EXERCISE DESCRIPTION: Lines that include "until" make up the answer; copy all of them from the data below.

Stored data:
◆ ◆ ◆ ◆ ◆

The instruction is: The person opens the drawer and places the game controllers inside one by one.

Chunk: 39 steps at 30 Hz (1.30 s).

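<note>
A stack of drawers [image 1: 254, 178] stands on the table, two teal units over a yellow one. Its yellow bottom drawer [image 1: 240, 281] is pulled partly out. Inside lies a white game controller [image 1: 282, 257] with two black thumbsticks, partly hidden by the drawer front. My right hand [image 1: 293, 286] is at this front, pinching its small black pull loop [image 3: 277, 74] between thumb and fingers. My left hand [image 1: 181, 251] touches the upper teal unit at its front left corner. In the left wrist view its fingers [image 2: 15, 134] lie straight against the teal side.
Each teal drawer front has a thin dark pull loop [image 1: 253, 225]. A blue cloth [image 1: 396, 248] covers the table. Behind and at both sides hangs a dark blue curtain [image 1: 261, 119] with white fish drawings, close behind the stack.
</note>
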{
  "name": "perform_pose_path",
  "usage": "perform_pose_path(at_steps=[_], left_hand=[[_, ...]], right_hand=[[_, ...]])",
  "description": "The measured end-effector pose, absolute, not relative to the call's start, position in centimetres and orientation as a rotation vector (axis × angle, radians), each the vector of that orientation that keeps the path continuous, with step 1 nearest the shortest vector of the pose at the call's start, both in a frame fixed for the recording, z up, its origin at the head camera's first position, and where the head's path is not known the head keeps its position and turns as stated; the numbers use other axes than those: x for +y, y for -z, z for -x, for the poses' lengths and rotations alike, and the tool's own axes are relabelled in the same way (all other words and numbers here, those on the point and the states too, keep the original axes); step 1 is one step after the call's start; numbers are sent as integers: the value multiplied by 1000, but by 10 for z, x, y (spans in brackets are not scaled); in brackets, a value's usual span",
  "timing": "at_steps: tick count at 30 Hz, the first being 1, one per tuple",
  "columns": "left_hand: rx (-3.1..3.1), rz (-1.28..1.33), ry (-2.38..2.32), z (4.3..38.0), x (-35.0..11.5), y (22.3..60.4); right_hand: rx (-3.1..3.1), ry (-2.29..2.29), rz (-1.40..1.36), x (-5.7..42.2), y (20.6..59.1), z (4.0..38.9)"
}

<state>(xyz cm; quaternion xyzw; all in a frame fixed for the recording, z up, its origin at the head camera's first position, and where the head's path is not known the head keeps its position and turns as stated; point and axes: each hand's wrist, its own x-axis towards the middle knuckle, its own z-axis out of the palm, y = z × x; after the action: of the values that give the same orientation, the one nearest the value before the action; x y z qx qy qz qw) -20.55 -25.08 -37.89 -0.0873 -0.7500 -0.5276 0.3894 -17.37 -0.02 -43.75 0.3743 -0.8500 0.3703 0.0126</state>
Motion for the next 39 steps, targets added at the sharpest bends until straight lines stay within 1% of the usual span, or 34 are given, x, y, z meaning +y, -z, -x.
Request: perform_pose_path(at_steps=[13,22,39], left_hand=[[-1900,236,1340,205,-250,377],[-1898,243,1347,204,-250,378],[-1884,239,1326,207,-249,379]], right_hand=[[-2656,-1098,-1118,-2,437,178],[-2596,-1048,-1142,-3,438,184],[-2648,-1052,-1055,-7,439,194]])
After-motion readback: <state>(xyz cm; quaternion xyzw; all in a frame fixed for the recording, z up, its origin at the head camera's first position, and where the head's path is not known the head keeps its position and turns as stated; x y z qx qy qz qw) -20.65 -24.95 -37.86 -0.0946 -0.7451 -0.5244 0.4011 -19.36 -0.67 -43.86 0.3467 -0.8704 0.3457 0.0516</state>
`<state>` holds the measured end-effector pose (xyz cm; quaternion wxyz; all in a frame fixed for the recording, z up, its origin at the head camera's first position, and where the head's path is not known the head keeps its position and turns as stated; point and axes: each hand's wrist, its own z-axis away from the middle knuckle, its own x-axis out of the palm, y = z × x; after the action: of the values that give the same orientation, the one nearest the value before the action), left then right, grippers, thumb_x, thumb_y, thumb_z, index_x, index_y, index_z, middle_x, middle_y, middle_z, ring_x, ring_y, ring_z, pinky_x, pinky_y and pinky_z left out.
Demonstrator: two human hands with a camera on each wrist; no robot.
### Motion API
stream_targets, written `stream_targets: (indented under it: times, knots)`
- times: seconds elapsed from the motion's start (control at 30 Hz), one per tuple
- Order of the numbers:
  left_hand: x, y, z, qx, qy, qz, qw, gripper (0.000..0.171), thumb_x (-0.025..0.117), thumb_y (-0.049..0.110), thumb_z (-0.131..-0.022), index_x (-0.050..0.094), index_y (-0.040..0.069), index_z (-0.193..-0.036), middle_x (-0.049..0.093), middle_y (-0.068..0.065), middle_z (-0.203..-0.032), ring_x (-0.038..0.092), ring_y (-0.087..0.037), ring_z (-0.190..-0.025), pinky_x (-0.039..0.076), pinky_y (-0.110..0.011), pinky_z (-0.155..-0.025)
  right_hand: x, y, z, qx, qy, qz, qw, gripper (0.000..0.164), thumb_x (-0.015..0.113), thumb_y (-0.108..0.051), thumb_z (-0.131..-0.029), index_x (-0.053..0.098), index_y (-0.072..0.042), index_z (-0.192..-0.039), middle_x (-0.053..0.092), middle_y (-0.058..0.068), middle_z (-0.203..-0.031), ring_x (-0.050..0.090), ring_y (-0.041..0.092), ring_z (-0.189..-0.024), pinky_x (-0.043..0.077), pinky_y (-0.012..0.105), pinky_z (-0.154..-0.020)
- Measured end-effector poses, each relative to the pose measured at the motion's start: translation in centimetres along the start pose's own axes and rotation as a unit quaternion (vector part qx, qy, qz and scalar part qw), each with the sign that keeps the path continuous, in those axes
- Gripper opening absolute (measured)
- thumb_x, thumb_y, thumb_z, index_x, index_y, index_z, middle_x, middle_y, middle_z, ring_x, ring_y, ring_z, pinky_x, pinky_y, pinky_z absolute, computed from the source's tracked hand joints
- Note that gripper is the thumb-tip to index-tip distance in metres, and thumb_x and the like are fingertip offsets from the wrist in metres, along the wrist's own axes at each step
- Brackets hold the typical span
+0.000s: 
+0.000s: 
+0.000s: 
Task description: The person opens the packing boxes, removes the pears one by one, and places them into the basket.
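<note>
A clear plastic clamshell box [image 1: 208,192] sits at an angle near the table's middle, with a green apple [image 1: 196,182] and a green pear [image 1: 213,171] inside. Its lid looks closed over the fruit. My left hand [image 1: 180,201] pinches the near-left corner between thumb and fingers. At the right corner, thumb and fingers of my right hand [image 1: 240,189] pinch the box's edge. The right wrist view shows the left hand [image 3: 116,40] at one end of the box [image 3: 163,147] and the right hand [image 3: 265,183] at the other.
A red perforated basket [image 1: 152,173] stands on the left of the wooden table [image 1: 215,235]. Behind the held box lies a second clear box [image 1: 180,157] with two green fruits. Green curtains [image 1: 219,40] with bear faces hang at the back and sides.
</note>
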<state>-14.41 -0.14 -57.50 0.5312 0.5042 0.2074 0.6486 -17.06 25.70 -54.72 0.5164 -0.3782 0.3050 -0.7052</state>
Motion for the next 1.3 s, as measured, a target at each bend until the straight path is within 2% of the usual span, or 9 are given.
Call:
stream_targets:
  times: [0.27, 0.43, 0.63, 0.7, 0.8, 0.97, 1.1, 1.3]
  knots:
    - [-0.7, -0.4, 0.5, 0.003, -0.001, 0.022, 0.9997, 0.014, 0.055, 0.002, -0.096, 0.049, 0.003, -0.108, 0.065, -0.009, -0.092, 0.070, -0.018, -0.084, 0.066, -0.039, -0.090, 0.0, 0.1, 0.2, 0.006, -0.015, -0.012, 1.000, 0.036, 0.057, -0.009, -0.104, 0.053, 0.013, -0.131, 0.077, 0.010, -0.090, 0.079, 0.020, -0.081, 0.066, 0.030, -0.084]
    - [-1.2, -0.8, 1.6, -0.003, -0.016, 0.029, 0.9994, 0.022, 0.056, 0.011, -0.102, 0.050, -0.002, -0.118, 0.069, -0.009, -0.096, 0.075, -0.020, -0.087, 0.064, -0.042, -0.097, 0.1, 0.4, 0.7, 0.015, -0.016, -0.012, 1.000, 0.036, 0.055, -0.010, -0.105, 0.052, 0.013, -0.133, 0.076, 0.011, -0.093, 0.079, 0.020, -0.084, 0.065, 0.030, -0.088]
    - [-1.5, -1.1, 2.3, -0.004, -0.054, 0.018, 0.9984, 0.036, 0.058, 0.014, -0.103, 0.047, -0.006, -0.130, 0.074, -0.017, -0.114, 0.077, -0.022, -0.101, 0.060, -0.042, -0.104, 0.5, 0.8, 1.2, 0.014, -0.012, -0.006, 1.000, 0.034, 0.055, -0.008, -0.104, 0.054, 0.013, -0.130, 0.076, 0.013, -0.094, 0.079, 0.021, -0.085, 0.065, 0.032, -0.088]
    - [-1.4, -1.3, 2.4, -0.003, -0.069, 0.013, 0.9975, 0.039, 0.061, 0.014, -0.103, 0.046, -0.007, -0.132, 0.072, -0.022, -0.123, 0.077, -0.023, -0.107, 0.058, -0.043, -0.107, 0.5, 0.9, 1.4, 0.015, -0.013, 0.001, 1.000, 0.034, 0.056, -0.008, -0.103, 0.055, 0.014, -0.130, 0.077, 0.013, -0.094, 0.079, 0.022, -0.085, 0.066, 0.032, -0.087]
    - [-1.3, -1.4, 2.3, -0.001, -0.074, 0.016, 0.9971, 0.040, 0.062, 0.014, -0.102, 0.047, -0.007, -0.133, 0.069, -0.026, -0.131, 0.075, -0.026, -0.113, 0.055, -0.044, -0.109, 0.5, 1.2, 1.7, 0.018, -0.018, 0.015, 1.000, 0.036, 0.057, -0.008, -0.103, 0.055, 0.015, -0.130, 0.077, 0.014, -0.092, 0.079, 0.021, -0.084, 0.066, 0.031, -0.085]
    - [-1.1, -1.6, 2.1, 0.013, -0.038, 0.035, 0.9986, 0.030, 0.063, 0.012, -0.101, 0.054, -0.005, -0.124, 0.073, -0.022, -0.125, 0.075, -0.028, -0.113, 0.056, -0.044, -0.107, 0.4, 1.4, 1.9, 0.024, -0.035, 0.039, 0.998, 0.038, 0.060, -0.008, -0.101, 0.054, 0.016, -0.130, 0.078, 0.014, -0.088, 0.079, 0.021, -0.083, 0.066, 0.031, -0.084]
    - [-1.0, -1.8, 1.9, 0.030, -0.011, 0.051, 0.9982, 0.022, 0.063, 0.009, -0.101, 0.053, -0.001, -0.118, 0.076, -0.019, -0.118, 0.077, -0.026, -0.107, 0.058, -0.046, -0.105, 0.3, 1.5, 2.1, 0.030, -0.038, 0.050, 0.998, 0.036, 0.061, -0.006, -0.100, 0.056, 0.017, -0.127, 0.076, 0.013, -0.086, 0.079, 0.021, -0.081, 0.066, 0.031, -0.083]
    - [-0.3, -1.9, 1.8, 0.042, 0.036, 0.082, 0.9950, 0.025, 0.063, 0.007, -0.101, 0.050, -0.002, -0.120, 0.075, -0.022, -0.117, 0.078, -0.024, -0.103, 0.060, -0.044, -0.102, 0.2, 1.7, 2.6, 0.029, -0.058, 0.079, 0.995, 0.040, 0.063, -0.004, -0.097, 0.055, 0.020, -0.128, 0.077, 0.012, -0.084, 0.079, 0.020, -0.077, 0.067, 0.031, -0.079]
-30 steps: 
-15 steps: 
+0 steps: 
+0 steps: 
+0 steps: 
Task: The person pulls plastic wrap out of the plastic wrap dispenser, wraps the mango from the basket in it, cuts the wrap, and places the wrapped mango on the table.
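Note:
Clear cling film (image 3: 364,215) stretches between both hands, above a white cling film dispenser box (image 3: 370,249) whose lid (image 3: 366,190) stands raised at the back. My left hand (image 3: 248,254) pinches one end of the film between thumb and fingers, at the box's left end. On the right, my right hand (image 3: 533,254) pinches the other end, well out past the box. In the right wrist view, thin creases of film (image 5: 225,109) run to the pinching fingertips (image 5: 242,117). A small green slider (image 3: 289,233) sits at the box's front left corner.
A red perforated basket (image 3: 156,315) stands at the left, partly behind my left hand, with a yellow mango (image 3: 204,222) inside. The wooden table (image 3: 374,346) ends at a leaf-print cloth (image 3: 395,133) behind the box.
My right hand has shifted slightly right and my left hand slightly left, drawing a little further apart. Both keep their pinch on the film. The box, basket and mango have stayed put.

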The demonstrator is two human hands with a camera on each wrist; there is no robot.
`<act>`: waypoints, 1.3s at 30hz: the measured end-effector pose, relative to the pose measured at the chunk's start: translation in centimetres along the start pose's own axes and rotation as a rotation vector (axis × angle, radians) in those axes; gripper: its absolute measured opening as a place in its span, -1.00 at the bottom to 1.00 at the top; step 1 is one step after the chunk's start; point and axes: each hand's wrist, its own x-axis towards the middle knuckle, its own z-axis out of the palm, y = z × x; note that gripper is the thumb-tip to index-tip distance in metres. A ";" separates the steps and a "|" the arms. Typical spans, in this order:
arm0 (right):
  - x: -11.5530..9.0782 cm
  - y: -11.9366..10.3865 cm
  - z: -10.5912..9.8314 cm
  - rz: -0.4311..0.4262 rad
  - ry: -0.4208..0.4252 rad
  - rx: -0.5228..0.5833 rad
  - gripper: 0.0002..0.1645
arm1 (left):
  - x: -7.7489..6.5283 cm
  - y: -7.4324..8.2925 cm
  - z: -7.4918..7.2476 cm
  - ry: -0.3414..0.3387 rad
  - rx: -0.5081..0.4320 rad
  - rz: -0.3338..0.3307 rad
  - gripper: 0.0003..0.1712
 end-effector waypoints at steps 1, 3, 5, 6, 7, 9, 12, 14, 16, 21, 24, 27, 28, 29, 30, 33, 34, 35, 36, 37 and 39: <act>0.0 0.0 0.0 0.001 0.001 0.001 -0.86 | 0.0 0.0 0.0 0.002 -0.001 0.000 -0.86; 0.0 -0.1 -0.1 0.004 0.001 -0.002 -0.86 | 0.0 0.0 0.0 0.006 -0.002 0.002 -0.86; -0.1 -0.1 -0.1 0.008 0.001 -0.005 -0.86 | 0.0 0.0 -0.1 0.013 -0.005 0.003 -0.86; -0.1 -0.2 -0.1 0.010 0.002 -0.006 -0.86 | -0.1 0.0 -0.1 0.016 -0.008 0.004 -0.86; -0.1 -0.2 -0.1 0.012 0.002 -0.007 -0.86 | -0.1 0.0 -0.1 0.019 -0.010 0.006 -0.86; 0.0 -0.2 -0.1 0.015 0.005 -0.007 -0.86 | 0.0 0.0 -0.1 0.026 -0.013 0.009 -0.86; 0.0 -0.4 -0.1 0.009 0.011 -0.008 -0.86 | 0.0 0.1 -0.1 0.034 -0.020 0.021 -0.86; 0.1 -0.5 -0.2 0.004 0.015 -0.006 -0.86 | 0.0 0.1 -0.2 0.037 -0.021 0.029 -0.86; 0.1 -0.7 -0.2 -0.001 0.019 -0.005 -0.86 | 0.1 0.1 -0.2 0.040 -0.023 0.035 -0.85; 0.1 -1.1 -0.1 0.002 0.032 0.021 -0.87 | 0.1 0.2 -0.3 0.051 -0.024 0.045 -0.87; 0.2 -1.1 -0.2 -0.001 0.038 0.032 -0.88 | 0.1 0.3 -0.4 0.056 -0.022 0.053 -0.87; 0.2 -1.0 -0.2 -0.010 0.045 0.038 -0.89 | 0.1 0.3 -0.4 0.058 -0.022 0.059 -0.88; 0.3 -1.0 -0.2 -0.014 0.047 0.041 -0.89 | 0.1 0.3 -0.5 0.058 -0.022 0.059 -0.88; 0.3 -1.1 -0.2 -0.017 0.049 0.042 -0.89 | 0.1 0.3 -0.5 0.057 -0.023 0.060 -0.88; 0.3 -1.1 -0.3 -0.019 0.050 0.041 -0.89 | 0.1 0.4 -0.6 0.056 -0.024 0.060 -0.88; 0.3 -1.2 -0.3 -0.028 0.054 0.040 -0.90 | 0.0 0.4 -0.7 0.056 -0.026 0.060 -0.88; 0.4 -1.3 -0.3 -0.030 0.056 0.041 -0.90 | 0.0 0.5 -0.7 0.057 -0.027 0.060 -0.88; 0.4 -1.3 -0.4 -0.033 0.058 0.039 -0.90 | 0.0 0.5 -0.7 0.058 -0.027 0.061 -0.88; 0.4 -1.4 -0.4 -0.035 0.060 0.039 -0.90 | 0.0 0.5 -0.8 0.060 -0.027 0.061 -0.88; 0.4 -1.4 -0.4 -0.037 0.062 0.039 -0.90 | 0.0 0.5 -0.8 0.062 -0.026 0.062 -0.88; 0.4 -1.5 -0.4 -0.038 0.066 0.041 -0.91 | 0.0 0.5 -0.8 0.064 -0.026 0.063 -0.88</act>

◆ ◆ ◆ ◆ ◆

SOLUTION TO THIS TASK:
Motion for the next 39 steps, targets added at the sharpest bends until straight lines stay within 1% of the usual span, or 34 are given, x, y, z meaning +y, -z, -x.
Motion for the next 1.3 s, as measured, a target at each bend until the straight path is within 2% of the usual span, or 9 are given.

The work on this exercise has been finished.